Refs #16022 - Use a weak reference for file field memory optimization #15592

massover · 2022-04-13T15:28:32Z

I believe that the tests should all pass. However, I have added a test to my example project that fails. I believe this is breaking if the weak ref is lost while trying to use FileField.save. The documented api itself is cyclic which is going to be tricky.

Let me show the performance difference I observed.

before:

(the drop is a new deployment)

after:

(the drop is a new deployment)

For my application, the memory utilization and latency saw such huge improvements. The memory utilization is evident in the graphs. The latency improvements come mostly in P99 (requests that are unlucky to catch gc). As @carltongibson notes, it's not a leak per se. It is eventually garbage collected. However, in my application, we were building up so much gen 2 garbage that when gc eventually starts, the latency takes a huge hit. With no reference cycle, there is less garbage.

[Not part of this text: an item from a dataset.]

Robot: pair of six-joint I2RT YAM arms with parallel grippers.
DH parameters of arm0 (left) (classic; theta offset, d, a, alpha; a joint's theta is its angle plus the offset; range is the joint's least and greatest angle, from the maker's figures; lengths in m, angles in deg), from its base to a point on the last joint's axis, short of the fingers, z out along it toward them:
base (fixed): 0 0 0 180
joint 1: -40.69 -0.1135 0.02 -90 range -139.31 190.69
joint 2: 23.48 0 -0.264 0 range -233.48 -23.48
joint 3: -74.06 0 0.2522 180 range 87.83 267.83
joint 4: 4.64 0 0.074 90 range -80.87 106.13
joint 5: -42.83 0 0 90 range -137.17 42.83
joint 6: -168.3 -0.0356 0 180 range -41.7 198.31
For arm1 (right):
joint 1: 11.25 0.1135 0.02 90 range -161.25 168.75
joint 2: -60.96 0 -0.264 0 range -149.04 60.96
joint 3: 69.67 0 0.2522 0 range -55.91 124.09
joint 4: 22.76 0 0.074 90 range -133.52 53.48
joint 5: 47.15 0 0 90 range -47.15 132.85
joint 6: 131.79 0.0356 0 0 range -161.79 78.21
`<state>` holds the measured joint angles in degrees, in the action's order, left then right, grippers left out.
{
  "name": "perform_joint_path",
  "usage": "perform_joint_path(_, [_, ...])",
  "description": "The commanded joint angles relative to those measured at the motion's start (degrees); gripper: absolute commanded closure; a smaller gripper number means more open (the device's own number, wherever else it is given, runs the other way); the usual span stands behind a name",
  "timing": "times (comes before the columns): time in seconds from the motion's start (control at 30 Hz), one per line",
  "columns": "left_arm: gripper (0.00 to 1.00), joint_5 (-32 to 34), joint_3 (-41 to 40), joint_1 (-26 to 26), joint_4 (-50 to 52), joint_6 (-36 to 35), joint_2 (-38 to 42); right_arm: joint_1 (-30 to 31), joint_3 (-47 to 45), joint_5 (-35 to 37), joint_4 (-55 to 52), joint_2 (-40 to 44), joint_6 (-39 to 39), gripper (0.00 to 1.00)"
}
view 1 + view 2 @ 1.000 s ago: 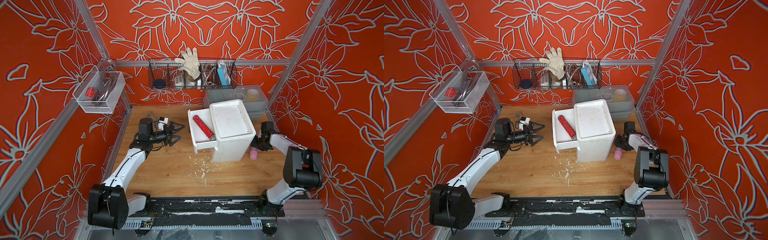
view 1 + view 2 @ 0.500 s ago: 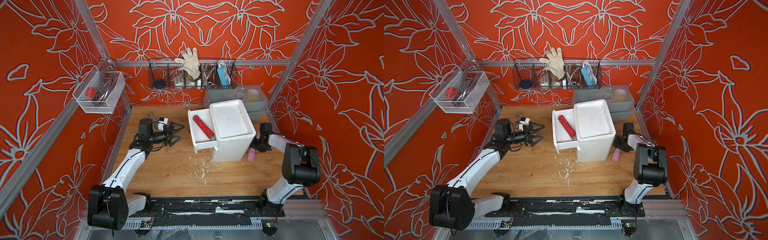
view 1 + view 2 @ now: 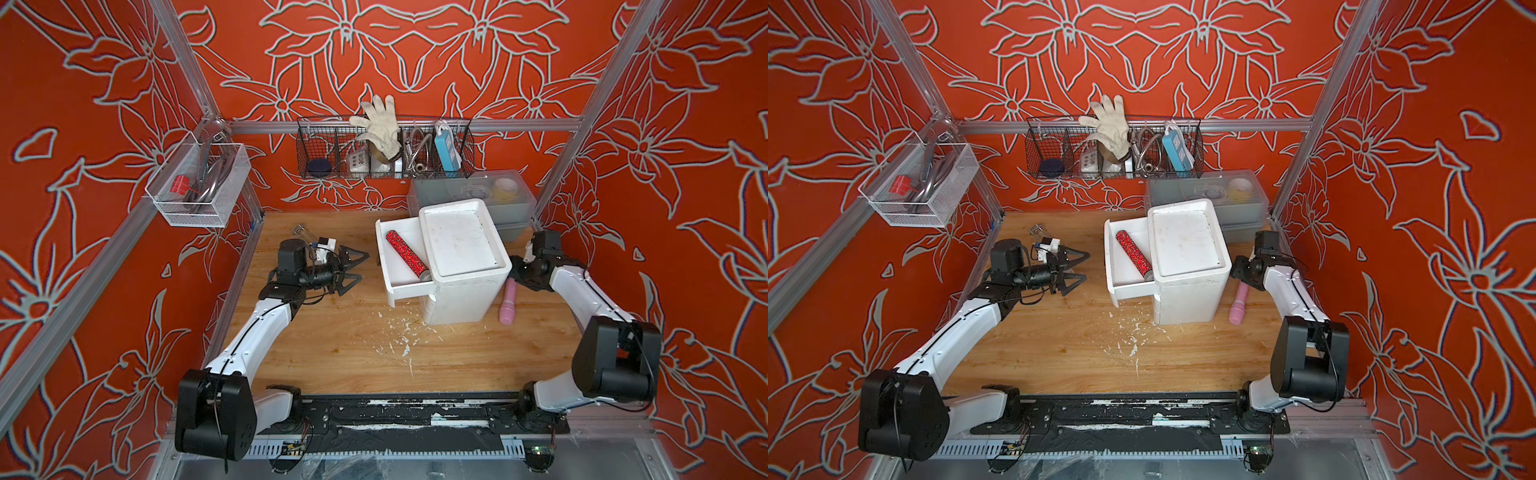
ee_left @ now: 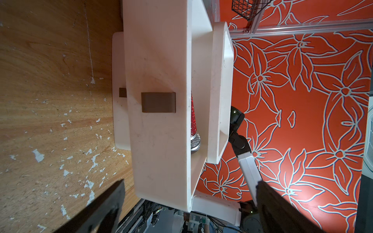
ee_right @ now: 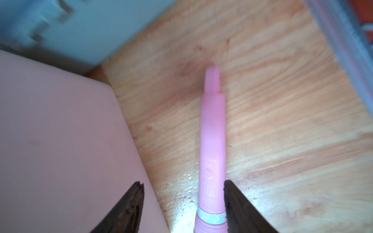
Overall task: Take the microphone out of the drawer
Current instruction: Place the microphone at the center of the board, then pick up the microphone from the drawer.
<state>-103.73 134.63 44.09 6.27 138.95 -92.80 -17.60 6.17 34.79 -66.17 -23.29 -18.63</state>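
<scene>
At centre-right, the right gripper [image 5: 183, 181] straddles the pink microphone [image 3: 508, 303], jaws parted, gripping nothing. The left gripper [image 3: 363, 265], wide and empty, faces the open drawer [image 3: 409, 289], probably for its red microphone [image 3: 405, 253].

1. A robotics test cell rather than a lived-in room: a white drawer unit [image 3: 457, 245] stands on a bare wooden tabletop [image 3: 332, 357] boxed in by aluminium framing [image 3: 519, 124].
2. Red floral-print panels [image 3: 415, 50] fill the frame behind and to both sides of the unit.
3. In front of the unit, a left arm [image 3: 257, 328] and a right arm [image 3: 582, 291] rise from a black mounting rail [image 3: 415, 413].
4. Behind the unit hangs a black wire basket [image 3: 320, 143] of odd props, and clear plastic bins [image 3: 432, 195] are stacked just behind the unit. A white mesh basket [image 3: 195, 208] hangs on the left arm's side.
5. White flecks [image 3: 401, 343] mark the wood just in front of the unit.
</scene>
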Motion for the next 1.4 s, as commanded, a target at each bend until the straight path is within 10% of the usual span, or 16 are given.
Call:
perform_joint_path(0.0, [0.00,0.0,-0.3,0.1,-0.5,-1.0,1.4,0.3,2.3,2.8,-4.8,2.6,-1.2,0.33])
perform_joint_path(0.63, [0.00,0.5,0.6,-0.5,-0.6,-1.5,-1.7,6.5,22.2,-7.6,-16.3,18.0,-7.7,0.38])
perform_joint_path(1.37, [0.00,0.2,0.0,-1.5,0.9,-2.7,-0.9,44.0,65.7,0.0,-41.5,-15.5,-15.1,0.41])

Since this seems like a breaking change as far as I can see, I would hope that some other people can try this out and see if it makes a noticeable difference in their application (as it did for mine). Here is some code that should patch:

def patch_field_file():
    import weakref
    from django.db.models.fields.files import FieldFile

    def __init__(self, instance, field, name):
        super(FieldFile, self).__init__(None, name)
        self.instance = weakref.proxy(instance)
        self.field = field
        self.storage = field.storage
        self._committed = True

    FieldFile.__init__ = __init__

The way to verify it would be using your existing memory metrics (!) or using something like psutil in code (such as a middleware) and printing it.

class psutilMiddleware:
    def __init__(self, get_response):
        self.get_response = get_response
        self.process = psutil.Process(os.getpid())
        self.memory_start = process.memory_full_info().rss / 1024 ** 2

    def __call__(self, request):
        response = self.get_response(request)
        memory_end = process.memory_full_info().rss / 1024 ** 2
        memory_diff = memory_end - self.memory_start
        print(f"{self.memory_start=}, {memory_end=},  {memory_diff=}")
        return response

I get that we all choose python and make tradeoffs on performance in this interpreted garbage collected language. For this improvement, I'm looking for data next, not to imply that because it made a huge impact on my project that it's the way to go. It would be nice if someone else could give their input on a real project! As an example, I believe that something like the following could be affected:

A User model and api endpoint with an "avatar" file field. If an instance of user has lots of other data on it, I believe that every get request to api/user/:id/ would be creating lots of garbage, which could be increasing request times and worker memory usage non trivially.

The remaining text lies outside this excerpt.